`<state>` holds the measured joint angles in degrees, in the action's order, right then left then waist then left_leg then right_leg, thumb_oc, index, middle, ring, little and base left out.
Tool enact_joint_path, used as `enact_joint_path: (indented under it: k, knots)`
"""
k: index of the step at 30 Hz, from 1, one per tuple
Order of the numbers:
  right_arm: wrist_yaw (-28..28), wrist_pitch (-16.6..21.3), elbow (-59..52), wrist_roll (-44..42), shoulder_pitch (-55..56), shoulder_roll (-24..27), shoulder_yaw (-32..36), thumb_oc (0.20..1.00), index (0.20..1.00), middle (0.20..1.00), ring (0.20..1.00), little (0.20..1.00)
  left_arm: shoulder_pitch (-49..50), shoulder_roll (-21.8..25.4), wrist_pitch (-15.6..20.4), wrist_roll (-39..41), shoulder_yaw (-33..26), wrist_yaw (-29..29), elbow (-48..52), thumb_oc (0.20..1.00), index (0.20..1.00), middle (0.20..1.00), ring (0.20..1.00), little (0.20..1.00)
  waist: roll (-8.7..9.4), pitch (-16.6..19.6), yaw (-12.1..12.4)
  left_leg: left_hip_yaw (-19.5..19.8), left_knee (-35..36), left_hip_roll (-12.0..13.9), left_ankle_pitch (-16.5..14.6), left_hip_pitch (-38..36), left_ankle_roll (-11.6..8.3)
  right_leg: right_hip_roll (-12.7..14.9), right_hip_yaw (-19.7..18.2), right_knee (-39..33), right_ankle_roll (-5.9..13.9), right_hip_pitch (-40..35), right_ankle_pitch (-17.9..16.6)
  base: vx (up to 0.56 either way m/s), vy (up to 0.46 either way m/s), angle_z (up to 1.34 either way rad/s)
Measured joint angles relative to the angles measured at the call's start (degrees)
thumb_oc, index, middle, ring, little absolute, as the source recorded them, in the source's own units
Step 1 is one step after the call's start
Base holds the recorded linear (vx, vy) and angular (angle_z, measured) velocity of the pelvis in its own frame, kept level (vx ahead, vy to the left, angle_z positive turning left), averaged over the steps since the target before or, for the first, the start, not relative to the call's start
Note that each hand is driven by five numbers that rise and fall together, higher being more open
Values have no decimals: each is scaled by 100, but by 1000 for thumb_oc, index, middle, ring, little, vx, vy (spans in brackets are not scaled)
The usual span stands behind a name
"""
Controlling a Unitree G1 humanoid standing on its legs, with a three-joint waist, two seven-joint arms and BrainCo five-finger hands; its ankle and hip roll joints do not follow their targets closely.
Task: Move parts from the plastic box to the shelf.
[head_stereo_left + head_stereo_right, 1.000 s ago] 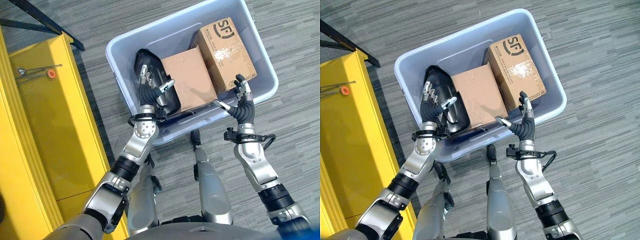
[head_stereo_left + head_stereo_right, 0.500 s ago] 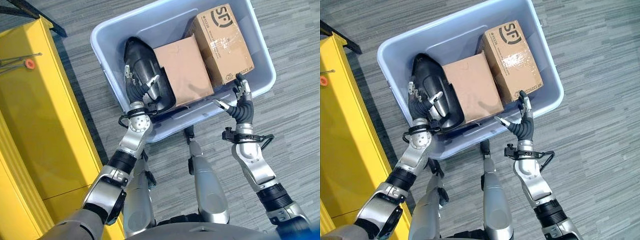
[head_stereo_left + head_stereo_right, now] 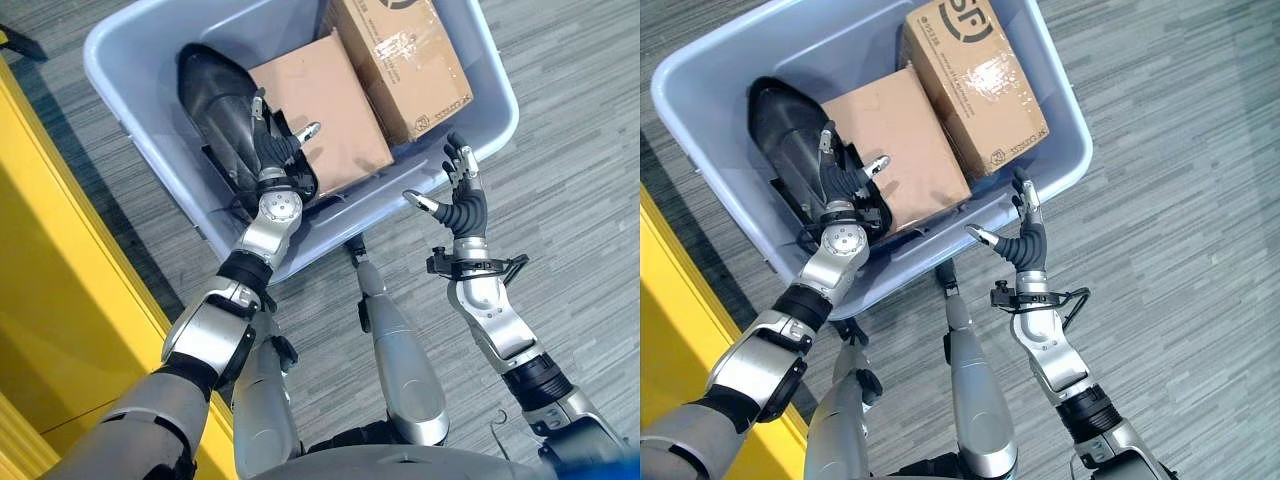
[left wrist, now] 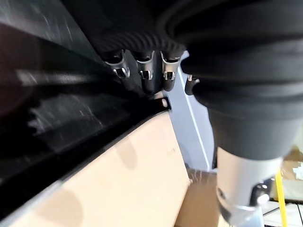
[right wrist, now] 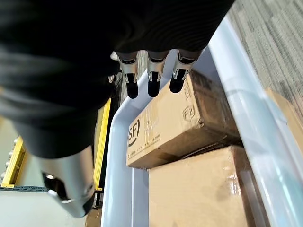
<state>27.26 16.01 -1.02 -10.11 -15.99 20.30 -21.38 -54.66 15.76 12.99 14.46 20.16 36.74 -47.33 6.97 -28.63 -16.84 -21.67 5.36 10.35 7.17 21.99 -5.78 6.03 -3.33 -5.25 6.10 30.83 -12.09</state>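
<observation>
A pale grey-blue plastic box stands on the floor in front of me. Inside it lie a black moulded part, a plain cardboard box and a printed cardboard box. My left hand is inside the box, open, with its fingers straight along the black part's edge, next to the plain box. My right hand hovers open just outside the box's near right corner, with straight fingers pointing towards the printed box.
The yellow shelf runs along the left side, close to the plastic box's left corner. Grey striped carpet lies to the right of the box and of my right arm.
The camera has tilted, so the box sits higher in view. My left hand has slid towards the black part's near edge by the plain box. The right hand stays open near the rim.
</observation>
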Motion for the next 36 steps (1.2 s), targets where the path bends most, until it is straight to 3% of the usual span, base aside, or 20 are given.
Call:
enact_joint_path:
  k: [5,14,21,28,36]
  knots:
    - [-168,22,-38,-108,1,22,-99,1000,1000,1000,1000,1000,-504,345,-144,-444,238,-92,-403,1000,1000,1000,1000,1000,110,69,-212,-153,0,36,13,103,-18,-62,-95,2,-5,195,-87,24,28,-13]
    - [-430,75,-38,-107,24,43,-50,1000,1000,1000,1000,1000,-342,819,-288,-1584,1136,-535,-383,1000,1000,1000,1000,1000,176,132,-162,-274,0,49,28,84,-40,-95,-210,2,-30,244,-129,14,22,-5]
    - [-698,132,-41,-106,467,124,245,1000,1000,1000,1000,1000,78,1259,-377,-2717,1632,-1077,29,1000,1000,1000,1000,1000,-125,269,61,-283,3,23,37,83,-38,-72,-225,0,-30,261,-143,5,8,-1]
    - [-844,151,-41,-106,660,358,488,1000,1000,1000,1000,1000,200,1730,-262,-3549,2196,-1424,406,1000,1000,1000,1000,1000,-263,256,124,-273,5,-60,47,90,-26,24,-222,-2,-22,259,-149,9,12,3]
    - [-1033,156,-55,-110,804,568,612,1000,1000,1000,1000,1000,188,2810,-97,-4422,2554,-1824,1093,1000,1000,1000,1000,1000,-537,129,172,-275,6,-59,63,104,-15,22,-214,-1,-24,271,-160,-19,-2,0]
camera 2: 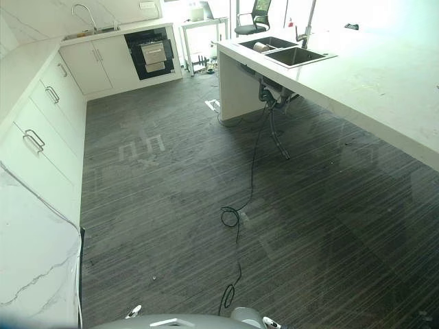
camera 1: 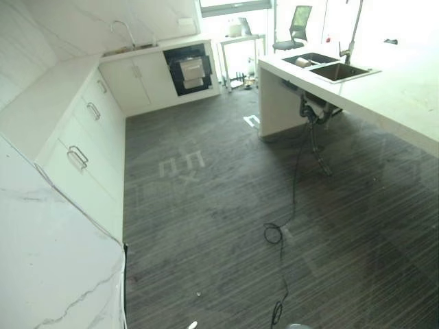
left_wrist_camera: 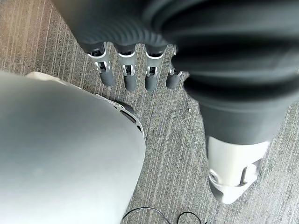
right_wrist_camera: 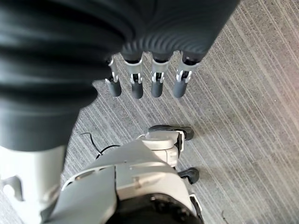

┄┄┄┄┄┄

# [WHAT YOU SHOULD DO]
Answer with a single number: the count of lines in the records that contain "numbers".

# [ANSWER TO THIS PROBLEM]
2